*Exercise objective*
Retype, word for word, every line from the one holding "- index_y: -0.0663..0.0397" through the one holding "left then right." in the entries below, both included, and only those lines.

(Excerpts from a dataset)
★ ★ ★ ★
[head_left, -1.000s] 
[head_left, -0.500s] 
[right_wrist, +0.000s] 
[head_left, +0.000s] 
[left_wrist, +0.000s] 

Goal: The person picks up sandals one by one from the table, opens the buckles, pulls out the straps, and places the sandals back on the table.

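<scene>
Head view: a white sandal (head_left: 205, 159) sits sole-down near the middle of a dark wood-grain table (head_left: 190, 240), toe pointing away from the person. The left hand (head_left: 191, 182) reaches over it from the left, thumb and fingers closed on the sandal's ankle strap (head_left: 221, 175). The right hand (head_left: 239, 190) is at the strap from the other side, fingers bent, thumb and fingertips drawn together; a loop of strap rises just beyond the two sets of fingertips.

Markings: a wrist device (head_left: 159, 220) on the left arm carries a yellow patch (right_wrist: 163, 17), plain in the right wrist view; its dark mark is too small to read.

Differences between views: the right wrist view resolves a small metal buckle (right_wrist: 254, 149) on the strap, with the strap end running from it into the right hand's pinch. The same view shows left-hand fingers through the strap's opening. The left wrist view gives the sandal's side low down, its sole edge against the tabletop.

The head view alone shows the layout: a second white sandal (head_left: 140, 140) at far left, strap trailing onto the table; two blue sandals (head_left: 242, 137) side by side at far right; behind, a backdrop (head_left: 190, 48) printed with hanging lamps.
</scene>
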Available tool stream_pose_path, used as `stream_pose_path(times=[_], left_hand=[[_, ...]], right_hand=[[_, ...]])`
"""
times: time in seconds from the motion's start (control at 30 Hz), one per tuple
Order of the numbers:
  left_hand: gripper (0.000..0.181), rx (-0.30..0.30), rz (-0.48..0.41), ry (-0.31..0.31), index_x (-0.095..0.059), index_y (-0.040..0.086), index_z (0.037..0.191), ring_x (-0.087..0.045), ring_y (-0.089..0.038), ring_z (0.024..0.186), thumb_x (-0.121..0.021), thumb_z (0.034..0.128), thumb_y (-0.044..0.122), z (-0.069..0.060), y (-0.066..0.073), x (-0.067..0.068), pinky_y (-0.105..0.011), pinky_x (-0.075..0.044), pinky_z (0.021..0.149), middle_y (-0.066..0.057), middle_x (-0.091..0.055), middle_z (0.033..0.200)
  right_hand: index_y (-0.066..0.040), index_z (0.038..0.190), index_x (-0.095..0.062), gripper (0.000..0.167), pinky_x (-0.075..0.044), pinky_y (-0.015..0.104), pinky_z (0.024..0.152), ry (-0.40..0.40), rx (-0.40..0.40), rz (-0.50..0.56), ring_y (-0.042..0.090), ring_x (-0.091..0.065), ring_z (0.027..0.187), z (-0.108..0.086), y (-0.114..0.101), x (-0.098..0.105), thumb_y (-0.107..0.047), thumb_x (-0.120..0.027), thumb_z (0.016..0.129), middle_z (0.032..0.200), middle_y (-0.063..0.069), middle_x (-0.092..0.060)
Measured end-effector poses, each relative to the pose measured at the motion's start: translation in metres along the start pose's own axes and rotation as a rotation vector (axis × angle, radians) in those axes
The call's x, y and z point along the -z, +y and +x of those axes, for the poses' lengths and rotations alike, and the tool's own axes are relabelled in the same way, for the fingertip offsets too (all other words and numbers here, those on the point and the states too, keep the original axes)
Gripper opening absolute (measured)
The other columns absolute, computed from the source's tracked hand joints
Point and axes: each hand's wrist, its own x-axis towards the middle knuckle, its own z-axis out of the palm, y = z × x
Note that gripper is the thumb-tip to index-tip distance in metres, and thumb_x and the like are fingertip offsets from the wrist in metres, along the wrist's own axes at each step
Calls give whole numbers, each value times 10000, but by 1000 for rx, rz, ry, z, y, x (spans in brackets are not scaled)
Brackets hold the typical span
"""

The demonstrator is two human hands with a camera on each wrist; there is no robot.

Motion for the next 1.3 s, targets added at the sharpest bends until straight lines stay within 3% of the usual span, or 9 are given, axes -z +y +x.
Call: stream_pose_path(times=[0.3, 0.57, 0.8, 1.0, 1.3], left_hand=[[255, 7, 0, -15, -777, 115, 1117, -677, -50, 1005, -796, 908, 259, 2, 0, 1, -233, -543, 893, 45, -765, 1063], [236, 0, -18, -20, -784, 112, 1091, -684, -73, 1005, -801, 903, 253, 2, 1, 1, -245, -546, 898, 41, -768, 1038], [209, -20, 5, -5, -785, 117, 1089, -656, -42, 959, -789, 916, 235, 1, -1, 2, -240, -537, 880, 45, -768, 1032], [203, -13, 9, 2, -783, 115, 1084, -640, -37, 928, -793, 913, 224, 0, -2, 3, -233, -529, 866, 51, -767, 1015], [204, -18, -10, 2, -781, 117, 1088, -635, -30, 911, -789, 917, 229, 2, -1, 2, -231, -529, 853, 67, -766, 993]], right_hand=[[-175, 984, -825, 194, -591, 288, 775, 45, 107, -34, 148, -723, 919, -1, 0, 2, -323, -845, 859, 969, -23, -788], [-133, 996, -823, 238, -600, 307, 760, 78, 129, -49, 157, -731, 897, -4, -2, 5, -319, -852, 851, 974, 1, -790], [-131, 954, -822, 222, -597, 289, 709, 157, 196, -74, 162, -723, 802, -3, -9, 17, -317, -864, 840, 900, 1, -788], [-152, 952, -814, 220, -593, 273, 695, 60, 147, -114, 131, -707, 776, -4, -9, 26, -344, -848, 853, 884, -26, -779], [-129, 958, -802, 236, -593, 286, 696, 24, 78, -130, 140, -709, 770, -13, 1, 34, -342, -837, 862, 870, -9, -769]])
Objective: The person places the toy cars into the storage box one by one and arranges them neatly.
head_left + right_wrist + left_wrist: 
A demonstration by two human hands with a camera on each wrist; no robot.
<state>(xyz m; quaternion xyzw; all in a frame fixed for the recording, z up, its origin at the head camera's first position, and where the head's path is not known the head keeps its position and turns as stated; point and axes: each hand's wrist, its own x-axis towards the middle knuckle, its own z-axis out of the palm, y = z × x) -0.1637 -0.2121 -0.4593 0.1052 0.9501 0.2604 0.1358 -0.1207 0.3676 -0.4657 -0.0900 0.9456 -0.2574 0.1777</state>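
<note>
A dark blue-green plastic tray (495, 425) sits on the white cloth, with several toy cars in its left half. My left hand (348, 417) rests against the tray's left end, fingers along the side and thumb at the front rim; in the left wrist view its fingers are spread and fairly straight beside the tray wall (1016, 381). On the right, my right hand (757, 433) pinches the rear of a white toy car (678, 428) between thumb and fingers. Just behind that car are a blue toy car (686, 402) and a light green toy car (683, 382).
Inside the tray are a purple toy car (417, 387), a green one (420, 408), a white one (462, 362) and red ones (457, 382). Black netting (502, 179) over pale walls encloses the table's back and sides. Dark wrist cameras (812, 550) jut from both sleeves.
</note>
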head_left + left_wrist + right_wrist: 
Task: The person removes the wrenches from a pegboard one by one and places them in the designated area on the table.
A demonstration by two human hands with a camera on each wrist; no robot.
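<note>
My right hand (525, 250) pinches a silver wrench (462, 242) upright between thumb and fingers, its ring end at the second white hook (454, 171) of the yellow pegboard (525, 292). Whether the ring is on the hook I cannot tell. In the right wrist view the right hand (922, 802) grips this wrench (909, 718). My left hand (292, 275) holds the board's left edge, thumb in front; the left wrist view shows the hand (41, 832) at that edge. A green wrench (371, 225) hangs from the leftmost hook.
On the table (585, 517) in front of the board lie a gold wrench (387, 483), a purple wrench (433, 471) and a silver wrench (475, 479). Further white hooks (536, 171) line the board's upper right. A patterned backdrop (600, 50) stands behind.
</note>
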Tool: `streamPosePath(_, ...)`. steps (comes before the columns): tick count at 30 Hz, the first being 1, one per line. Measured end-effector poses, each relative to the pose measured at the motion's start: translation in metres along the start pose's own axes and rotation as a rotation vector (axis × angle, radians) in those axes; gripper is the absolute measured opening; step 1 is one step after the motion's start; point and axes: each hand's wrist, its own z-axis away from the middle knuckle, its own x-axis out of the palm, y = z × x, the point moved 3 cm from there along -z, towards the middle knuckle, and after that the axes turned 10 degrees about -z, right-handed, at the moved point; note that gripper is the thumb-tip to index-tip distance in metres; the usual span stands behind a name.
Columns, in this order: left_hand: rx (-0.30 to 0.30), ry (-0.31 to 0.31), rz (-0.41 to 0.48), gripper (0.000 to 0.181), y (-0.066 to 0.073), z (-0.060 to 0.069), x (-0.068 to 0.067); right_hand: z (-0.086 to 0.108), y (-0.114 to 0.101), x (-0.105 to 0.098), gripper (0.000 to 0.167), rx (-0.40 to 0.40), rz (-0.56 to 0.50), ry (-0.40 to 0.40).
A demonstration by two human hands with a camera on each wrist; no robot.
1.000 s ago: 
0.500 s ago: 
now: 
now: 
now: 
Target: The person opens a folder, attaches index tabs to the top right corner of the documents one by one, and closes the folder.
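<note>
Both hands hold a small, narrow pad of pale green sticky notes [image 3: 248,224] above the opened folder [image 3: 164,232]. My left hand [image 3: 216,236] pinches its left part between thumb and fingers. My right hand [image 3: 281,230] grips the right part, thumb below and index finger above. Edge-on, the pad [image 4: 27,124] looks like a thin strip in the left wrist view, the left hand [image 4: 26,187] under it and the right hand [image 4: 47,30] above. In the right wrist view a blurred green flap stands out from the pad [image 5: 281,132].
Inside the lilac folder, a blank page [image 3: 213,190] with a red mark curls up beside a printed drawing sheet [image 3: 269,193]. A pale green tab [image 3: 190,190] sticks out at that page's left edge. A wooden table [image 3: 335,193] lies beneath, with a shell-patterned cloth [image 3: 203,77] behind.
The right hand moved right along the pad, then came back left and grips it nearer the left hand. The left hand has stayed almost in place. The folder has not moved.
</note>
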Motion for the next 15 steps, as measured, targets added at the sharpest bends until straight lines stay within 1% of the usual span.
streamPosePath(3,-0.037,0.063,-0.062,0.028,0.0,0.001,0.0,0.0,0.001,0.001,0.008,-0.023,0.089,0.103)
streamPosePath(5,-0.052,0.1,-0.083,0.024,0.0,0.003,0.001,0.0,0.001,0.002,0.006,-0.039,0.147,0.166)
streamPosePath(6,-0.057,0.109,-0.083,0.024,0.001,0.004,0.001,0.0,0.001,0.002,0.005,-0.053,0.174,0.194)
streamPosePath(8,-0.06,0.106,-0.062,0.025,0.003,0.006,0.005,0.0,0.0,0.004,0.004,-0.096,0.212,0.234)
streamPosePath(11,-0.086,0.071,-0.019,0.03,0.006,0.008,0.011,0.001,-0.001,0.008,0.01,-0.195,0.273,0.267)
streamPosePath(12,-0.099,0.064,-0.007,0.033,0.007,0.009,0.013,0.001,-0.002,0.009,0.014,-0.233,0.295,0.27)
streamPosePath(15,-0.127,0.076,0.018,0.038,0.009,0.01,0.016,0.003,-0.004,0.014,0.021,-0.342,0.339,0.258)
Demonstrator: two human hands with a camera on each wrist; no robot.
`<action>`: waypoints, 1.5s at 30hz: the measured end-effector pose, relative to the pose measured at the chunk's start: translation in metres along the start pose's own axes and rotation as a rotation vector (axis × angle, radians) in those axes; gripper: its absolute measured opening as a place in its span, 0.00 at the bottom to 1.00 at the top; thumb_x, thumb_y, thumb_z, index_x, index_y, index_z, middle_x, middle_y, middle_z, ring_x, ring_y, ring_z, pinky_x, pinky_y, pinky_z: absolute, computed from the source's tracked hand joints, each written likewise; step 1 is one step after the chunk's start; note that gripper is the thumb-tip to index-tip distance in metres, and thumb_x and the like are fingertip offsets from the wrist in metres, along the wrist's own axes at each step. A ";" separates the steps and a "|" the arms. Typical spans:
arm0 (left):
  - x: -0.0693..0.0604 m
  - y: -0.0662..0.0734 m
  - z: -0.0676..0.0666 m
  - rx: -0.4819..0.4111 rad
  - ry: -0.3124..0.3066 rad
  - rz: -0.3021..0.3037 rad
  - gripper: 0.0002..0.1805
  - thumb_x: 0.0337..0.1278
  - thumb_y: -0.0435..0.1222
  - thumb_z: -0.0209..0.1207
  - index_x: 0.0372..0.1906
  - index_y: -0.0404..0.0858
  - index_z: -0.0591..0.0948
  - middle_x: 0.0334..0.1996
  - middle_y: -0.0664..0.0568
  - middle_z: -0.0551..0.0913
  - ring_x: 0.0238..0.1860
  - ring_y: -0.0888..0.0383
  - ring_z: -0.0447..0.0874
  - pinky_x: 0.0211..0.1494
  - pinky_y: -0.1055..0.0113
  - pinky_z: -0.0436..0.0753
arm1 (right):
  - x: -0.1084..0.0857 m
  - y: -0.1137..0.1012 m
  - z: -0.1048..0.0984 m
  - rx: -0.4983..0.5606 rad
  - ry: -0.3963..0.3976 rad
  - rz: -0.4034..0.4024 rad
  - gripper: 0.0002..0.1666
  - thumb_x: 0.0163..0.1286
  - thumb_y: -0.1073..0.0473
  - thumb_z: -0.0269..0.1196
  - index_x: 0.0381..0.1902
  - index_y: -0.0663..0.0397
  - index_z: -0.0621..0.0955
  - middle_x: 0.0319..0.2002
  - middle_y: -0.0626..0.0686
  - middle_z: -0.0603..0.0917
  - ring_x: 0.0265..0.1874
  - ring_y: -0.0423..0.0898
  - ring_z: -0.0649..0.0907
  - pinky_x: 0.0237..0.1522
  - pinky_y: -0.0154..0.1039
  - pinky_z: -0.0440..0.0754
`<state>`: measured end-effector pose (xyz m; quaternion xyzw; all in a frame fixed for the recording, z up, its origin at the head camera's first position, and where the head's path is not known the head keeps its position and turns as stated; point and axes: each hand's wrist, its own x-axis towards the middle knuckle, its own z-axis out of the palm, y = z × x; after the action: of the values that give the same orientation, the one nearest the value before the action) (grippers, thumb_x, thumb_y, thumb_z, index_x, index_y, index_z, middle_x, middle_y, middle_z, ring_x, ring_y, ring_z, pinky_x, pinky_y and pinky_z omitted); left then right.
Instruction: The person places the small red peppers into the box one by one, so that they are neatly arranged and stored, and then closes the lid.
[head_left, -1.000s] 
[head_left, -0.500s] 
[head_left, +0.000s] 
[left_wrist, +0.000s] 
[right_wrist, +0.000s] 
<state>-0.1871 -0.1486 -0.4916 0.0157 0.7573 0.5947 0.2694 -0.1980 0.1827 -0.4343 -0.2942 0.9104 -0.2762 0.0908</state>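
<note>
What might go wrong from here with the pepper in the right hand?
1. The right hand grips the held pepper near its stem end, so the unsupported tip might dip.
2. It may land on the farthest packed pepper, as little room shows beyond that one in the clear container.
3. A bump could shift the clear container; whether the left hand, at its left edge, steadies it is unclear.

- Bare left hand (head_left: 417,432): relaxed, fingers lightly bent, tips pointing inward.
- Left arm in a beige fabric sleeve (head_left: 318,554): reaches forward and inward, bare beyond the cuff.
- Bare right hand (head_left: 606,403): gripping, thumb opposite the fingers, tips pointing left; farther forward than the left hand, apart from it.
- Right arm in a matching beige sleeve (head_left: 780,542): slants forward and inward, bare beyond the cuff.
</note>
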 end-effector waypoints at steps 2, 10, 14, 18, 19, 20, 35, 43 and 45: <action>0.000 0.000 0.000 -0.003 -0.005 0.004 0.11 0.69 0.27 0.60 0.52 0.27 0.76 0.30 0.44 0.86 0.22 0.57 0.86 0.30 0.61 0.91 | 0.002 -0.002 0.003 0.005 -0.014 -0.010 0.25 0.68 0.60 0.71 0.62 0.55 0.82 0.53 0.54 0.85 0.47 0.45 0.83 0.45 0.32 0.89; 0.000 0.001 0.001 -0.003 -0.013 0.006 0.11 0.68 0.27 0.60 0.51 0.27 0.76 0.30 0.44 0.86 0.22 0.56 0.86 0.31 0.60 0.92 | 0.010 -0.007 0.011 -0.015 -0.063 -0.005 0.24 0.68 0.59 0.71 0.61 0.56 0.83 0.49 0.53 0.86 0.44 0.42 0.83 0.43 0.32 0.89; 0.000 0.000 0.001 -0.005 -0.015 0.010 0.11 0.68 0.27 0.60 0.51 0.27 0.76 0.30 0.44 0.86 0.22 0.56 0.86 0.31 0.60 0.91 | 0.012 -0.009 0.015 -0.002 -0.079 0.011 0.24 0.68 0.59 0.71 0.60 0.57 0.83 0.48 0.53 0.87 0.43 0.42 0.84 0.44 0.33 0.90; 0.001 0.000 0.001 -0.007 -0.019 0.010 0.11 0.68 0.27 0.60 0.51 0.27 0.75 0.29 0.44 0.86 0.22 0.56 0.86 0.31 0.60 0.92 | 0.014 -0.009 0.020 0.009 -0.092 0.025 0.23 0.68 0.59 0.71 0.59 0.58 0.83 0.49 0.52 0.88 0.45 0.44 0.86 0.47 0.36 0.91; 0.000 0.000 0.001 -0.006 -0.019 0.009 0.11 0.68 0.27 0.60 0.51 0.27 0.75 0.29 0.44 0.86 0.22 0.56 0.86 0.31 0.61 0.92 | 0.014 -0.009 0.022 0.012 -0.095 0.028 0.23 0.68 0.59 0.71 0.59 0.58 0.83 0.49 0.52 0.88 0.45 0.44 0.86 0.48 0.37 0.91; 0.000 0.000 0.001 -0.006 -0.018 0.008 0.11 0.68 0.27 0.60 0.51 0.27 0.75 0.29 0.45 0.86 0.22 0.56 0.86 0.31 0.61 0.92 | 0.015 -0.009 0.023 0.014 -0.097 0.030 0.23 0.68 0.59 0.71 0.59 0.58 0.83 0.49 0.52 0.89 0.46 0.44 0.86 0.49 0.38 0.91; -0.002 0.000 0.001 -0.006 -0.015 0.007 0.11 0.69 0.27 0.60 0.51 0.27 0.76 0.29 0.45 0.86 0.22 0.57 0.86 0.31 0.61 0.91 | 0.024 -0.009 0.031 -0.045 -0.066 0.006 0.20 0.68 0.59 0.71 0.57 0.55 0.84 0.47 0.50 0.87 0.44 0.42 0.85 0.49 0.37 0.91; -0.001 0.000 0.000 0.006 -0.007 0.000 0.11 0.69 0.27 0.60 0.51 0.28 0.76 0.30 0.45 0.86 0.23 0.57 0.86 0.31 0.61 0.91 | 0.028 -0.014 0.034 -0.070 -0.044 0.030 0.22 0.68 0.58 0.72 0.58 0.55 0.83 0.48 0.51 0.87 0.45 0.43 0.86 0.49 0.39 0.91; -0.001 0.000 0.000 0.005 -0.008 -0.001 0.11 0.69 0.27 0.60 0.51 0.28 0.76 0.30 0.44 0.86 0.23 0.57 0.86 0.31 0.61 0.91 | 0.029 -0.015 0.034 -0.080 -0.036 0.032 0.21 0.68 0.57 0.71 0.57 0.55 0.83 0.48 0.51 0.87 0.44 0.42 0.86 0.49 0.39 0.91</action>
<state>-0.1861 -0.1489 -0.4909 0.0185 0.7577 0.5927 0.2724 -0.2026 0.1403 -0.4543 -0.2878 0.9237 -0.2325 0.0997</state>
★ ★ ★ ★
*Response area*
  - index_y: -0.0663..0.0397
  - index_z: -0.0621..0.0955
  - middle_x: 0.0319..0.2002
  - middle_y: -0.0626..0.0686
  - middle_z: -0.0603..0.0917
  - ring_x: 0.0265..0.1874
  - ring_y: -0.0423..0.0898
  - ring_z: -0.0649..0.0907
  - pinky_x: 0.0237..0.1522
  - pinky_y: -0.0154..0.1039
  - pinky_z: -0.0440..0.0754
`<state>`: measured end-effector pose (xyz m; quaternion xyzw; all in a frame fixed for the recording, z up, its origin at the head camera's first position, and where the head's path is not known the head keeps its position and turns as stated; point and axes: each hand's wrist, its own x-axis towards the middle knuckle, its own z-axis out of the palm, y = z × x; after the action: of the values that give the same orientation, the one nearest the value before the action) (grippers, thumb_x, thumb_y, thumb_z, index_x, index_y, index_z, middle_x, middle_y, middle_z, ring_x, ring_y, ring_z, pinky_x, pinky_y and pinky_z omitted); left then right.

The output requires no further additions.